Мы пережили еще одну грозовую ночь. Никто не побеспокоился о нас. Когда я сказала, что мы почти не спали, Венедикт только спросил, поблагодарила ли я Бога за испытание.

— Да, когда оно прошло, а мы уцелели.

— Это не то, надо благодарить во время испытания,

— Вы так и делаете?

— Мне приходится, чтобы не было еще хуже. Вечером опять отдаленно загремело в горах. Воздух перенасытился влагой, и она выпадала разрозненными каплями. После службы подошел отец Михаил и сказал:

— Можете перебираться в келью.

Тон был почти безразличный, хотя игумен знал, какая это для нас радость. Палатка не только протекала сверху и снизу, но и напоминала о временности нашего пребывания в Джвари, Совсем другое — келья: поселившись в ней, мы как будто уже приравнивались к братии.

В лесу около храма три дощатых домика. Они поставлены на сваях, чтобы вешние и ливневые воды не разрушали фундамент. Дом игумена увенчан треугольной крышей, скрыт в деревьях недалеко от двухэтажного зимнего дома. За нашей палаткой на обрыве — келья Венедикта, с плоской крышей, обтянутой толем. А между ними в лесу есть еще один домик, о котором мы до сих пор и не знали. В нем недолго жил иеромонах Иларион. Три месяца назад он уехал на лечение в город и, как полагает игумен, больше не вернется: «Наша жизнь — не для всех. Илариону здесь не хватает публики». В его келью игумен и благословил нас переселиться.

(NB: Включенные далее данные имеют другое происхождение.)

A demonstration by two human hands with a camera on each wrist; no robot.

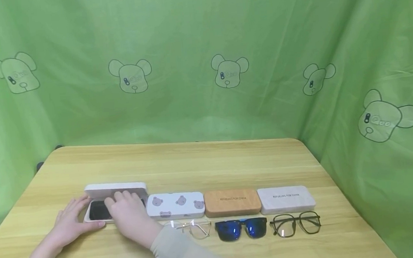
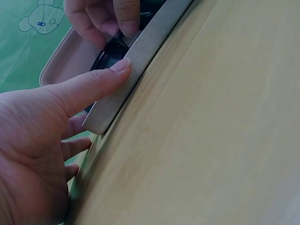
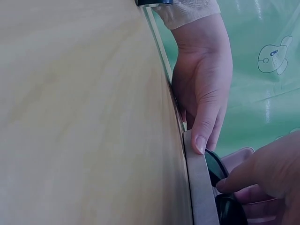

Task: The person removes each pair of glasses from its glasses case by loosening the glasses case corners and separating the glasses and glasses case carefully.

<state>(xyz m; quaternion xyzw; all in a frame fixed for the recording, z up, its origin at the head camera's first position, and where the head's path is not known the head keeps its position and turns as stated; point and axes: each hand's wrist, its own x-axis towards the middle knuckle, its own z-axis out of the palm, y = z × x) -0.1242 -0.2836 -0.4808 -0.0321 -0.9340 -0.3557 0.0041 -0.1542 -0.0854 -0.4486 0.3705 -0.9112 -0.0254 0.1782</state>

После палатки домик кажется просторным и высоким. Он похож на келью Венедикта: тоже на сваях, под плоской крышей, с двумя окнами, только вместо стекол вставлена в рамы прозрачная пленка. Железная кровать стоит у стены напротив двери. Десять толстых свечей, наполовину сгоревших, в подтеках воска, прилеплены к заржавевшей спинке кровати над изголовьем: пока не было стекол для ламп, Иларион читал при свечах. В углу под иконой Богоматери стоит на косячке давно угасшая лампада. Рядом висят епитрахиль и черный покров с вышитой красным Голгофой, схимническим крестом.

Вторую кровать и стол нам помог перенести из палатки Венедикт. Они широкие, низкие и различаются тем, что под столом прибит один ящик от улья, посередине, под кроватью, — два, с обоих концов, и это придает ей непоколебимую устойчивость. Стол мы разместили торцом к двери, Митину кровать — вдоль стены под окном, на вешалку у двери повесили подрясник и одежду. Матрацы, одеяла и всякую утварь мы с Митей перетаскивали уже в темноте, светя себе карманными фонариками и проложив в сырой траве на склоне узенькую тропинку.

По крыше мерно постукивал дождь, а у нас было тепло и сухо. Мы опустили на окнах шторы, зажгли две свечи в подсвечнике. Сидели на деревянных скамеечках у стола и удивлялись тому, как все хорошо складывается у нас в это лето.

— Ты осталась бы здесь навсегда? — спросил Митя, снимая нагар со свечи.

— Осталась бы. Только с тобой.

— Я — то могу остаться. А тебе нельзя.

— Это я и так знаю. Но такого дома у меня никогда не было. Всю жизнь я тосковала по тишине и уединению, а жила в общежитиях или коммунальных квартирах с чужими людьми. И вот мы сидим вдвоем с Митей, единственным родным человеком на земле, с которым нам всегда хорошо вместе, а вокруг дождь, лес и горы.